- TASK INSTRUCTIONS
The data below is to be copied exactly, line by line.

+++ DATA RECORDS +++

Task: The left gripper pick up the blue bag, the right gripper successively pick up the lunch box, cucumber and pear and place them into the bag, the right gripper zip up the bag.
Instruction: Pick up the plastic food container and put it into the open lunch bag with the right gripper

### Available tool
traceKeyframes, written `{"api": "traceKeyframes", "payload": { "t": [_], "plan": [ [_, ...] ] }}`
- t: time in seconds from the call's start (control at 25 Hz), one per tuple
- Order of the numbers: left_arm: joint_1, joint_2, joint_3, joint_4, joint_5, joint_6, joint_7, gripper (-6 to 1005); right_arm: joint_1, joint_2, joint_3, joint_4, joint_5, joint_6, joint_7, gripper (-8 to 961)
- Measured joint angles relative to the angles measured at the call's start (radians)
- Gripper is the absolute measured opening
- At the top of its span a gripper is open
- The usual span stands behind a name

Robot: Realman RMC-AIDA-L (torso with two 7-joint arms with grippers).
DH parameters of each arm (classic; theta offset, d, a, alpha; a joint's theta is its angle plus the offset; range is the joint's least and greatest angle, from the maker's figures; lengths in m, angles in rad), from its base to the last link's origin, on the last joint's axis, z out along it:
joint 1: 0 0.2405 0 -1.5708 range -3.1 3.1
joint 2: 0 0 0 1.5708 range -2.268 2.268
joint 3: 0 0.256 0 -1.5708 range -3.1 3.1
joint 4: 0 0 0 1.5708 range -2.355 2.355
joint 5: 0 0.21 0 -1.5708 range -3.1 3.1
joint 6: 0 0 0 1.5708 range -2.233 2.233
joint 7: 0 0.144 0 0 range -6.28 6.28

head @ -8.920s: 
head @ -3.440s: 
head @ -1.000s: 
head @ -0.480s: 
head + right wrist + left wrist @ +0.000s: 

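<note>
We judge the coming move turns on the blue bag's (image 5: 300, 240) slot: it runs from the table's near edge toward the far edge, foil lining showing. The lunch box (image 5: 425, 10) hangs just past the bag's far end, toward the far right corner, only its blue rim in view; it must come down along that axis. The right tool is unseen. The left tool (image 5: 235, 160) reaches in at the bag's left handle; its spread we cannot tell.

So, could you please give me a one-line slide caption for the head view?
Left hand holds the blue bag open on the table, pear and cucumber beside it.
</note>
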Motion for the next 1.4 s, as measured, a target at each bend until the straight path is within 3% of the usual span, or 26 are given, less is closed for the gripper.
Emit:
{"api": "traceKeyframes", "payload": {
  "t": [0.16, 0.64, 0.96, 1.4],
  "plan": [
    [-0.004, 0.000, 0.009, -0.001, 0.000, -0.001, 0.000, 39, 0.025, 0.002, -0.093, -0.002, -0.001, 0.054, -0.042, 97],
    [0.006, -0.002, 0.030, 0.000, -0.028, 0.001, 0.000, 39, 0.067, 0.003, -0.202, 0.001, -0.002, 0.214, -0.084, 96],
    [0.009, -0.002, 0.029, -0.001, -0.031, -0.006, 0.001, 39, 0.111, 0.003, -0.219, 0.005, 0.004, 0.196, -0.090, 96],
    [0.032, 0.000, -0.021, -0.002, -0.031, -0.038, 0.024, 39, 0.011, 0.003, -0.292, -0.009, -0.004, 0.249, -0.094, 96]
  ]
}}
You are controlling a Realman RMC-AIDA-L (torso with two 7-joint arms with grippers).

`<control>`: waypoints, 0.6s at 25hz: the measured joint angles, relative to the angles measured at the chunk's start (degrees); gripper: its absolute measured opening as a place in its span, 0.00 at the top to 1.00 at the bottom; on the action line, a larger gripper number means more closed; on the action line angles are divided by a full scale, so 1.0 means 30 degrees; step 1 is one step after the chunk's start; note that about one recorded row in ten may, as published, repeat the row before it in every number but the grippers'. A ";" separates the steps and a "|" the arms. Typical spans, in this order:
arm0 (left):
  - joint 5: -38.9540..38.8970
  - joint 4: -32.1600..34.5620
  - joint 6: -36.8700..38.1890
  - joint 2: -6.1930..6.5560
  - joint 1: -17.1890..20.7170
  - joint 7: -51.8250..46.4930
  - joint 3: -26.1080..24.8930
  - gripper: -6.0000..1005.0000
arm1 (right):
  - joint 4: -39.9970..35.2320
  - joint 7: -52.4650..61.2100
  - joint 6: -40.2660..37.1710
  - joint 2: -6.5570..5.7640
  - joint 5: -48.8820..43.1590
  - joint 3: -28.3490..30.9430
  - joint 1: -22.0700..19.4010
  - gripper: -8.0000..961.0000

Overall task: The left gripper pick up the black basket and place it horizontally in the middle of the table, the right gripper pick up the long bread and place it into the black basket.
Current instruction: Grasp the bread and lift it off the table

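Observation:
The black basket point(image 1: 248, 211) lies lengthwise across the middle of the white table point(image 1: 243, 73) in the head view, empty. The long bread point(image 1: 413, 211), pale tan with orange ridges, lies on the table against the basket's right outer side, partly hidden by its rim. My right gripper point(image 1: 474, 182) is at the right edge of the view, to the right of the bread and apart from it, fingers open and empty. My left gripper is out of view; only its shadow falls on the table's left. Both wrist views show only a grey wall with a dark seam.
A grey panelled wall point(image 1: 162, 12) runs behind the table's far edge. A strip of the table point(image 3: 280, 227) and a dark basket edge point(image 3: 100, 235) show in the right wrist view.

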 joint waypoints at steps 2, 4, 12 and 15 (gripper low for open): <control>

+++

- FINISHED EXERCISE
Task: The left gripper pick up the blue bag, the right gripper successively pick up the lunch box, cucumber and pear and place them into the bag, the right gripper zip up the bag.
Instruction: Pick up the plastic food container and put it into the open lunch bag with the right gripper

### Available tool
traceKeyframes, written `{"api": "traceKeyframes", "payload": { "t": [_], "plan": [ [_, ...] ] }}`
- t: time in seconds from the call's start (control at 25 Hz), one per tuple
- Order of the numbers: left_arm: joint_1, joint_2, joint_3, joint_4, joint_5, joint_6, joint_7, gripper (-6 to 1005); right_arm: joint_1, joint_2, joint_3, joint_4, joint_5, joint_6, joint_7, gripper (-8 to 961)
- Measured joint angles relative to the angles measured at the call's start (radians)
- Gripper is the absolute measured opening
- At the top of its span a gripper is open
- The usual span stands behind a name

Robot: Realman RMC-AIDA-L (torso with two 7-joint arms with grippers).
DH parameters of each arm (classic; theta offset, d, a, alpha; a joint's theta is its angle plus the offset; range is the joint's least and greatest angle, from the maker's figures; lengths in m, angles in rad), from its base to the last link's origin, on the last joint's axis, z out along it:
joint 1: 0 0.2405 0 -1.5708 range -3.1 3.1
joint 2: 0 0 0 1.5708 range -2.268 2.268
joint 3: 0 0.256 0 -1.5708 range -3.1 3.1
joint 4: 0 0 0 1.5708 range -2.355 2.355
joint 5: 0 0.21 0 -1.5708 range -3.1 3.1
joint 6: 0 0 0 1.5708 range -2.233 2.233
joint 7: 0 0.144 0 0 range -6.28 6.28

head @ -8.920s: 
head @ -3.440s: 
head @ -1.000s: 
head @ -0.480s: 
head + right wrist + left wrist @ +0.000s: 

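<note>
We judge the coming move turns on the blue bag's (image 5: 300, 240) slot: it runs from the table's near edge toward the far edge, foil lining showing. The lunch box (image 5: 425, 10) hangs just past the bag's far end, toward the far right corner, only its blue rim in view; it must come down along that axis. The right tool is unseen. The left tool (image 5: 235, 160) reaches in at the bag's left handle; its spread we cannot tell.

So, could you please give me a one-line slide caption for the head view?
Left hand holds the blue bag open on the table, pear and cucumber beside it.
</note>
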Motion for the next 1.4 s, as measured, a target at each bend until the straight path is within 3% of the usual span, or 26 are given, less is closed for the gripper.
Emit:
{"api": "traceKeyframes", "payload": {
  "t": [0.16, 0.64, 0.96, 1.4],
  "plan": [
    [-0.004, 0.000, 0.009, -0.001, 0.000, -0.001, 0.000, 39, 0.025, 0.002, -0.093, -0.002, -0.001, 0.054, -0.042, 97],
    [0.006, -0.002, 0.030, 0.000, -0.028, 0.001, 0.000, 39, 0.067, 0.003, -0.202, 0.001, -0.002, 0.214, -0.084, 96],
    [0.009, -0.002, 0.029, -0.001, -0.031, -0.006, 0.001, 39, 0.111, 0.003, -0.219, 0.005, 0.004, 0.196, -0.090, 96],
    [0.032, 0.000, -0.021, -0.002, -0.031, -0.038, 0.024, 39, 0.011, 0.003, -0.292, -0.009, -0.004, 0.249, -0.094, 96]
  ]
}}
You are controlling a Realman RMC-AIDA-L (torso with two 7-joint arms with grippers).

`<control>`: waypoints, 0.6s at 25hz: the measured joint angles, relative to the angles measured at the chunk's start (degrees); gripper: its absolute measured opening as a place in its span, 0.00 at the top to 1.00 at the bottom; on the action line, a larger gripper number means more closed; on the action line angles are divided by a full scale, so 1.0 means 30 degrees; step 1 is one step after the chunk's start; note that about one recorded row in ten may, as published, repeat the row before it in every number but the grippers'. A ";" separates the steps and a "|" the arms. Typical spans, in this order:
arm0 (left):
  - joint 5: -38.9540..38.8970
  - joint 4: -32.1600..34.5620
  - joint 6: -36.8700..38.1890
  - joint 2: -6.1930..6.5560
  - joint 1: -17.1890..20.7170
  - joint 7: -51.8250..46.4930
  - joint 3: -26.1080..24.8930
  - gripper: -6.0000..1005.0000
arm1 (right):
  - joint 4: -39.9970..35.2320
  - joint 7: -52.4650..61.2100
  - joint 6: -40.2660..37.1710
  - joint 2: -6.5570..5.7640
  - joint 5: -48.8820..43.1590
  - joint 3: -28.3490..30.9430
  - joint 1: -22.0700..19.4010
  - gripper: -8.0000..961.0000

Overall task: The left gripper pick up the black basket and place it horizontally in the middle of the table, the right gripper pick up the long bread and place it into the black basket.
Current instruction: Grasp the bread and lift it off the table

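Observation:
The black basket point(image 1: 248, 211) lies lengthwise across the middle of the white table point(image 1: 243, 73) in the head view, empty. The long bread point(image 1: 413, 211), pale tan with orange ridges, lies on the table against the basket's right outer side, partly hidden by its rim. My right gripper point(image 1: 474, 182) is at the right edge of the view, to the right of the bread and apart from it, fingers open and empty. My left gripper is out of view; only its shadow falls on the table's left. Both wrist views show only a grey wall with a dark seam.
A grey panelled wall point(image 1: 162, 12) runs behind the table's far edge. A strip of the table point(image 3: 280, 227) and a dark basket edge point(image 3: 100, 235) show in the right wrist view.
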
 joint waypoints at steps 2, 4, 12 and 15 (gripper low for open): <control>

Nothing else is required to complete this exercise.